The third meeting of the 1999-2000 chapter year was held at the Jackson National Weather Service Office on 18 January 2000 in Jackson, Mississippi. The meeting was opened by Chapter President Barbie Bassett with 24 people in attendance. After a brief business session, Chapter Vice President Alan Gerard introduced Jerry Jarrell, director of the National Hurricane Center.

Jarrell’s talk was entitled “Hurricanes: The Issues for 2000 and Beyond.” His first topic concerned the threat that high-rise buildings and higher terrain face in a hurricane. Recent research of hurricane wind profiles has shown that winds increase significantly with height in the lowest 500 ft, thus posing a greater risk for wind damage to the upper portions of taller buildings and higher terrain.

Second, Jarrell discussed surface wind speed in hurricanes and how current techniques may be underestimating them. His discussion later shifted to the dangers of hurricanes and how improved forecasts and preparedness have led to a great reduction in loss of life from storm surge. In fact, according to Jarrell, the percentage of hurricane deaths associated with storm surge flooding has decreased from 90%  to 1% since Hurricane Camille in 1969. Inland flooding has taken over as the hurricane’s deadliest effect, now accounting for 81% of hurricane-related deaths on average.

Although storm surge-related deaths are way down, there have been several cases in the past few years where catastrophic loss of life has been narrowly avoided. Jarrell presented two case scenarios illustrating this point. The scenarios suggest that while emergency preparedness is vastly improved, there is still need for better planning, particularly with major evacuations. Another problem exists with trends in major hurricane paths. As an example, Jarrell used Palm Beach. While no major hurricanes have affected Palm Beach since 1950, there were many major hurricanes that did affect the area in the 1926 to 1950 time frame. Unfortunately, most people living in Palm Beach were not around for those major hurricanes and are likely insensitive to the threat. Jarrell went on to emphasize that in recent history, weaker storms have proven dangerous. Prime examples include Hurricane Mitch in 1998 and Hurricane Floyd in 1999.

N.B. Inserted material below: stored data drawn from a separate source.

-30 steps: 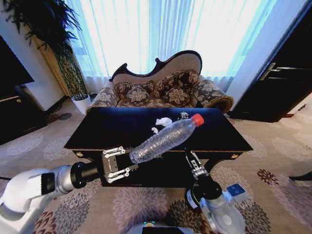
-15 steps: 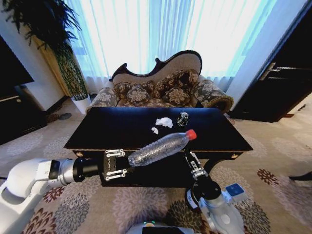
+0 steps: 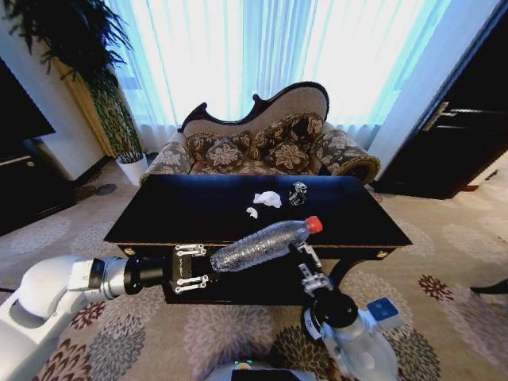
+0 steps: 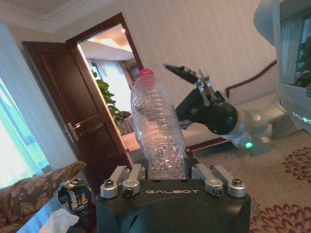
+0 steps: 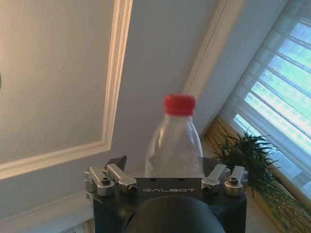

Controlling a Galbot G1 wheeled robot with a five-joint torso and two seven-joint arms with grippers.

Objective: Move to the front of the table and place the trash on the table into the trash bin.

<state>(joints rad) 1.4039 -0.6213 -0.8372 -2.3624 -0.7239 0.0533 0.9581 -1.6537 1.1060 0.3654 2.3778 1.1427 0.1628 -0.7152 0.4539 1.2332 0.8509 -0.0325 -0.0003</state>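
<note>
Left hand (image 3: 208,268) grips the bottle (image 3: 262,245) by its base, near the table (image 3: 182,210) front edge.
Right hand (image 3: 306,263) open, by the cap; carry level to bin, release low.

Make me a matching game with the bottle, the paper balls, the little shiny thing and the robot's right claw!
Things:
1. clear plastic bottle with red cap
2. small white paper balls
3. small dark shiny item
4. right gripper

Places:
A. low, near the table's front edge
B. held by the left gripper
C. on the dark glossy table, mid-top
D. on the table, just right of the paper

Pairs: 1-B, 2-C, 3-D, 4-A
</note>
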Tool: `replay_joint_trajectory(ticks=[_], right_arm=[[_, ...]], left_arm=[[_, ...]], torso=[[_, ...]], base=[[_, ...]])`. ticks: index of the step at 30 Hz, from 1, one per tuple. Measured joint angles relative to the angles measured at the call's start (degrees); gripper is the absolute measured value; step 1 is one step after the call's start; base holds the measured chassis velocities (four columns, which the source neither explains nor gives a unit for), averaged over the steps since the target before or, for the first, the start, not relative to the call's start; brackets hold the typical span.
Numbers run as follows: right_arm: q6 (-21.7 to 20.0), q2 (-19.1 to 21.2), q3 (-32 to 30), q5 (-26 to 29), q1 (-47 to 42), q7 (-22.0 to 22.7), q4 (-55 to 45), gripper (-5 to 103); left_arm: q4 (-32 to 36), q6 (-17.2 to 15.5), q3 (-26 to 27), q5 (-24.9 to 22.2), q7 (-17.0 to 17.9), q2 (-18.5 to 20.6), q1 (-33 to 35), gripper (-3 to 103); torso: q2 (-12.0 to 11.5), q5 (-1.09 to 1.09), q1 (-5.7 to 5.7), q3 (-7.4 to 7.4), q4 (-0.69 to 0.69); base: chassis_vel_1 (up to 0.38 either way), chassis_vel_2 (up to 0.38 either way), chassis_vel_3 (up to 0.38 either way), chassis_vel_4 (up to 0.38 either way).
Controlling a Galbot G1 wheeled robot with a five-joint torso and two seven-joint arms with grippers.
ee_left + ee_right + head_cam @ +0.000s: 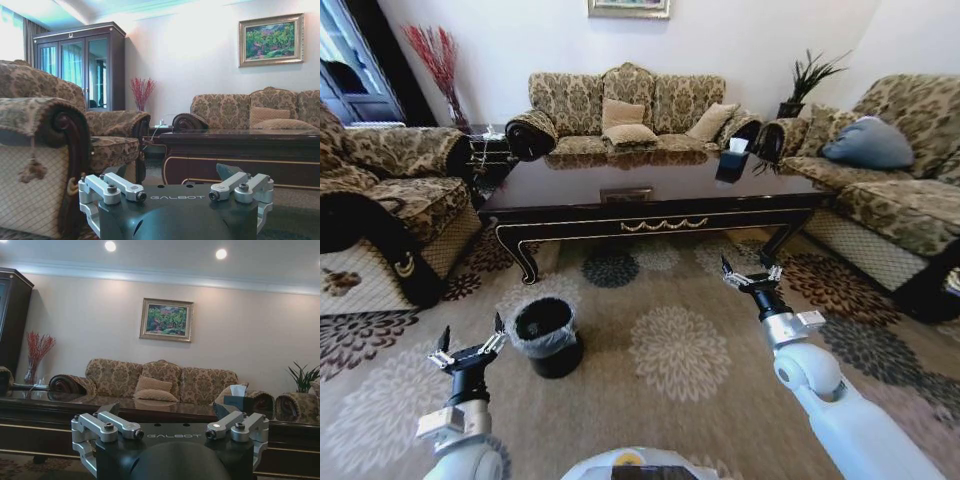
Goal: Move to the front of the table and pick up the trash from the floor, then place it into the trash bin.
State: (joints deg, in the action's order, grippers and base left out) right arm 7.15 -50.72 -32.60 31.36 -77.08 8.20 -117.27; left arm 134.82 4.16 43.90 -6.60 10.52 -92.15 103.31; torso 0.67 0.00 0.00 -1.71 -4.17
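Before the bench point(655, 205), both tools, left point(470, 352) and right point(752, 276), hover open; driving forward risks knocking the trash bin point(546, 336).

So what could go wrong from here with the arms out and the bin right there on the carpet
1. The trash bin stands just ahead of the open left end effector; a forward drive or a low reach might tip it.
2. The open right end effector hangs near the table front; driving closer could bump the apron or leg.
3. No trash can be made out on the patterned carpet, so small pieces may be missed.
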Motion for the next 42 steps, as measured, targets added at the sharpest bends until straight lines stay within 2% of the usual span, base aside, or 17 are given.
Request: replay_joint_trajectory(ticks=[42], right_arm=[[0.0,0.0,0.0,0.0,0.0,0.0,0.0,100]], left_arm=[[0.0,0.0,0.0,0.0,0.0,0.0,0.0,100]], torso=[[0.0,0.03,0.00,0.00,0.00]], base=[[0.356,-0.347,-0.349,0.347]])
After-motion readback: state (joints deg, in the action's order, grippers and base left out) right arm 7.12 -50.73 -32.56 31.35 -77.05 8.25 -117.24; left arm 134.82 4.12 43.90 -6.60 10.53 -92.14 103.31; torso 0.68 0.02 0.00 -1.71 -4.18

As these storms weakened, their threat actually increased due to antecedent conditions and topographical features. In both cases, prolonged heavy rains induced disastrous flooding, particularly with Mitch. So what is Jarrell’s forecast for 2000? He believes that more than 50% of the coastal population will be unprepared.

A question-and-answer session was held with Jarrell after his presentation. The meeting was adjourned by Bassett.

Minutes submitted by Eric Carpenter.